22 Una carta cursi

Le dijo "¿Me enviás un mail, Martín, uno que sea para mí, como una postal en el correo con una foto del Obelisco y algo que escribiste pensando en mí, nada más?" Y no supo qué escribir. Es difícil escribir por y para otro, preguntándose si le va a gustar, o no. Así que decidió dar vueltas y contar una historia. Tomó la lapicera y escribió.

Cuando terminó... Cuando terminó, qué difícil, apreciar las sutilezas que hay en terminar. Terminó y se preparó un café. Había estado toda la noche despierto, escribiendo; no podía dormir. Era cansador estar en la cama, el ventilador al lado, no ventilando nada, la vista fija en el techo de madera lleno de estrellas fosforescentes, estrellas de cuando era chico y quería ser astronauta. Así que se había hecho una infusión, y luego un café, y luego mate, y había escrito, escrito, escrito. Escrito para alguien, escrito para él, escrito para la nieve del otro día en Buenos Aires, quizás. Tenía las manos congeladas, pero no usaba guantes, un poco por capricho y otro poco por comodidad: era difícil sostener la birome con guantes, los guantes no estaban hechos para escritores, no, no. Igual, le gustaban las manos frías, los pies fríos, le hacían pensar en una mañana de invierno, en sábanas y frazadas blancuzcas, en un café humeante y recibir un beso en la cama y tomar el desayuno mirando el mar borrándose en el horizonte, o el cielo pincelado, en su defecto. Apartó las ensoñaciones; era temprano, no iba a dormir, tenía que ocuparse de los "tengo que". Había llovido ayer, y el cemento seguía húmedo, el cielo nuboso, los árboles desnudos. Un globo rojo volaba allá a lo lejos, lo persiguió con la mirada hasta que se perdió detrás de la carpa.
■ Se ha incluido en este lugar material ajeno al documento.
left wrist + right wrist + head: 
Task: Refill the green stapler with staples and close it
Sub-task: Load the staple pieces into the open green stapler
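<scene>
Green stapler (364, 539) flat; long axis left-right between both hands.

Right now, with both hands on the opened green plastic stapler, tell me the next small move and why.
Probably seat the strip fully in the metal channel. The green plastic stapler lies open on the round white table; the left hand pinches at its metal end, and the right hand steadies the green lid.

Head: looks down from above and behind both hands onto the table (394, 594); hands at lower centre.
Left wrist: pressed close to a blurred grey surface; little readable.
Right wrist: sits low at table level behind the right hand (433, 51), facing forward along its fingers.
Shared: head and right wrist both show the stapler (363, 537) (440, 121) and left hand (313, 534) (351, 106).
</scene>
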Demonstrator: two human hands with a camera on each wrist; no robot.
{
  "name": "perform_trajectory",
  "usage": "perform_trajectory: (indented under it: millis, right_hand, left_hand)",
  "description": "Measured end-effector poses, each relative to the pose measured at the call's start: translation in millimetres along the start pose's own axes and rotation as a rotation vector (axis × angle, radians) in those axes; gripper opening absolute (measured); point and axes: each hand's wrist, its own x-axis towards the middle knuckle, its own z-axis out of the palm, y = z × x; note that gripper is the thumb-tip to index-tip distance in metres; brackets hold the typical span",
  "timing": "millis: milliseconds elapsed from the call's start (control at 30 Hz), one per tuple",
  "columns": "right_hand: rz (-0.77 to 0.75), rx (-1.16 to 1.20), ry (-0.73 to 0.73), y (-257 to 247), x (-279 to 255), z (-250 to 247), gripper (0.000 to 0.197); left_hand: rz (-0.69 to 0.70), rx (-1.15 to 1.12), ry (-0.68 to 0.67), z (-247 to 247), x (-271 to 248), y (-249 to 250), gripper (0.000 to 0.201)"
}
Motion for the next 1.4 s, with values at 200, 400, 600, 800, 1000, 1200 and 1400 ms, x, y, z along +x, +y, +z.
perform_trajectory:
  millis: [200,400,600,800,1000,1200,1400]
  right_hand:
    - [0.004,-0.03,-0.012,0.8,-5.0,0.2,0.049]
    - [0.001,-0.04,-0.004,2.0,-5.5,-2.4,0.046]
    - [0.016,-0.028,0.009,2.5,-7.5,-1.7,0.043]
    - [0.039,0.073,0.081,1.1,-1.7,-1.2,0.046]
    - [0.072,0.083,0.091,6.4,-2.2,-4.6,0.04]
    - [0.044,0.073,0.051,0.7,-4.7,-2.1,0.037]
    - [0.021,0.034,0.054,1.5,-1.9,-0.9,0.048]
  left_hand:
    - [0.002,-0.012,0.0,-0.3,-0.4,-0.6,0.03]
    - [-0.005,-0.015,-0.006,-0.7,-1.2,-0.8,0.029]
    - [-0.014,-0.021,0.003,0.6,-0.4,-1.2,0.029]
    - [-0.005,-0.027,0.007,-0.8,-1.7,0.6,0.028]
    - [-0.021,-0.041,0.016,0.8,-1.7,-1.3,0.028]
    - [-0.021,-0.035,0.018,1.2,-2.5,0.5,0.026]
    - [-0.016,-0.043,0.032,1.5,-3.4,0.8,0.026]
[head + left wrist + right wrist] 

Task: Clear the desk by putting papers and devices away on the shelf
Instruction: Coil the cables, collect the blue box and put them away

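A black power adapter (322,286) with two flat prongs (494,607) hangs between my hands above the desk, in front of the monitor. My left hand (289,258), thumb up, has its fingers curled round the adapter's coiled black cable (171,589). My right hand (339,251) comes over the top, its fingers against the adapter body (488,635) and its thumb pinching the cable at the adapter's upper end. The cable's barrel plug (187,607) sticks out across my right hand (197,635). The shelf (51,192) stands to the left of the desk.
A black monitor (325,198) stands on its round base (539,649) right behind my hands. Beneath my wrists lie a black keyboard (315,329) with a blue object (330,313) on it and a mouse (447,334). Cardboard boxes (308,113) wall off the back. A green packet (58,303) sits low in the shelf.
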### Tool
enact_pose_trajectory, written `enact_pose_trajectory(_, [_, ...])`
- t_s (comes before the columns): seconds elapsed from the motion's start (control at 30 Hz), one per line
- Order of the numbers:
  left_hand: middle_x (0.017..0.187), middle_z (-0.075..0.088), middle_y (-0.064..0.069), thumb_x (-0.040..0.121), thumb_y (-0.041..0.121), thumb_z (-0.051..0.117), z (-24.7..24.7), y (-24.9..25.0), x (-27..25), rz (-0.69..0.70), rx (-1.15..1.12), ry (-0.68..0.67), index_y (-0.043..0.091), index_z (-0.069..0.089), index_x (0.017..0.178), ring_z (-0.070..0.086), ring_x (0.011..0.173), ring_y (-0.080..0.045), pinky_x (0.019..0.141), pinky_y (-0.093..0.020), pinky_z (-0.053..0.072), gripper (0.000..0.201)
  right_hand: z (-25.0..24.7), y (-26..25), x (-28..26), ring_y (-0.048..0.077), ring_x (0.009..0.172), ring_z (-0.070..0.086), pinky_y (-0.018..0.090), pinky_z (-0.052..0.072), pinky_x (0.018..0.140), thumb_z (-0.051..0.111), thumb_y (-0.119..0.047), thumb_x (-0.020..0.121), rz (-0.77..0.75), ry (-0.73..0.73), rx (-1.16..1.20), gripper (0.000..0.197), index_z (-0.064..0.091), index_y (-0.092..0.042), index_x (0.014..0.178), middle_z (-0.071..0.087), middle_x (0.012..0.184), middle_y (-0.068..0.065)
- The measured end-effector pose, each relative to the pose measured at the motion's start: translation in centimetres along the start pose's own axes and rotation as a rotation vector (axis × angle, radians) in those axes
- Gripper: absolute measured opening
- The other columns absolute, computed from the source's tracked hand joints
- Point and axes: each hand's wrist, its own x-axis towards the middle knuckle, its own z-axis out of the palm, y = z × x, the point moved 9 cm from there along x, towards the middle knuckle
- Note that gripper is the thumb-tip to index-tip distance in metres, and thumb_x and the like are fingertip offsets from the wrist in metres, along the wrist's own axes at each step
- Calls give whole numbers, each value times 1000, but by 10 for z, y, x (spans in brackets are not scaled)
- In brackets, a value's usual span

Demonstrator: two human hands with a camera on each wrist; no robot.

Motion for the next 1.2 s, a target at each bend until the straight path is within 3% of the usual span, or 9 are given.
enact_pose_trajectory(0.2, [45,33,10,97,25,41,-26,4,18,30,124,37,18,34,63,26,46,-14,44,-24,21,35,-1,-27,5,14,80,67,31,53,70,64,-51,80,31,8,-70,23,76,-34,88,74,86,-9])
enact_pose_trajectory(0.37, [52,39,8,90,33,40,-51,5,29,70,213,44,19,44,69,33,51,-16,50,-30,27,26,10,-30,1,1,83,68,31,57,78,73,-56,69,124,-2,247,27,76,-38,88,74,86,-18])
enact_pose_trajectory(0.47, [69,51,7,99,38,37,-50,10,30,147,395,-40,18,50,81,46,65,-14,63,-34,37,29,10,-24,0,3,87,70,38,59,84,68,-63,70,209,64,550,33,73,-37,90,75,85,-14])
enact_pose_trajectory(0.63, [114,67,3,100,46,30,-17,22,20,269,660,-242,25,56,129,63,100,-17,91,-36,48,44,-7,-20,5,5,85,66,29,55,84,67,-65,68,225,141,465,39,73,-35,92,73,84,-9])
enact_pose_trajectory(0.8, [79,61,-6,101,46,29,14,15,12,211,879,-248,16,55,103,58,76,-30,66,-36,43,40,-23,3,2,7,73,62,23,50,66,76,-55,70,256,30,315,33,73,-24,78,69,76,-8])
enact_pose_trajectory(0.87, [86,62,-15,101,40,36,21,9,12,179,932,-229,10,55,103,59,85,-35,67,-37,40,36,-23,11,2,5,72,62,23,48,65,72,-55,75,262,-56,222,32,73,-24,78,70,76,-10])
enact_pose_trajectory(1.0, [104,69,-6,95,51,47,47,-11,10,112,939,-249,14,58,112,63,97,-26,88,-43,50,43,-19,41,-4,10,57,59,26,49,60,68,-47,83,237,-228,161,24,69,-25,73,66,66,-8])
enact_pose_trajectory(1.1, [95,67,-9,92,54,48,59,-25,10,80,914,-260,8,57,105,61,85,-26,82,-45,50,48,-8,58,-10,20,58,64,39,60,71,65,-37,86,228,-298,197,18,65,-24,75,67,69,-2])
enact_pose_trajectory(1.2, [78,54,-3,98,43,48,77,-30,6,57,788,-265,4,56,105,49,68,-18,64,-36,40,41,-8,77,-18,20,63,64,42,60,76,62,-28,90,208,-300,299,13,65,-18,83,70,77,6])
Era malabarista, era payaso, era mimo profesional; el circo, extrañamente, estaba apostado en la ciudad desde hacía años. Trabajaba ahí, no hace mucha falta aclararlo. La ciudad era famosa por su circo: siempre había caras nuevas, siempre risas nuevas, siempre estridentes bufidos de muchachos aburridos, siempre sonrisas en ojos, manos serias, lamparones, siempre manchones de gente que no paraba de moverse, y en el medio, él, él y los otros payasos, los otros malabaristas, las bailarinas, los actores con antifaz. Entrenaban duro desde temprano, y a la noche, la gran función, donde buscaba lo que ya creía inencontrable. Los ojos que lo rodeaban eran líquidos, brillantes, de un cristal extrañamente opaco donde nada se reflejaba verdaderamente. Antes, cuando había llovido pocas veces y el rojo en la lona era más rojo, el púrpura más púrpura y el bronce más broncíneo, antes se sentía en cada una de las miradas, en cada una de las risas, en cada aplauso entusiasmado, y quizás por eso no importaba, tenía ese algo. Antes, eso era antes. Un día había cambiado, y cuando se dio cuenta sólo eran cristales empolvados aplaudiendo todas las noches las mismas muecas, no pudiendo reconocer las variaciones que se esforzaba por lograr. Había llovido, desde entonces, el rojo era naranja, el púrpura un raro morado, el bronce, musgo, él, un tipo cansado que pasaba las noches en vela, combinando palabras, sobreviviendo a cigarrillo y café. Lunes, martes, jueves, octubre, diciembre, 2006, 2007, 2010, eterna danza de reflejos y clavas, orquesta y titiriteros, gimnastas, sombreros, poesía, clamor, poesía. Porque de repente, la mirada sorprendida, reflejante, las manos calmas y finas, Malena, el silencio distantemente cercano, y el camino a la noche con los charcos tachonados de estrellas, dos, dos, cuatro, dos, el clamor de una guitarra, pintura, sólo pintura y poesía.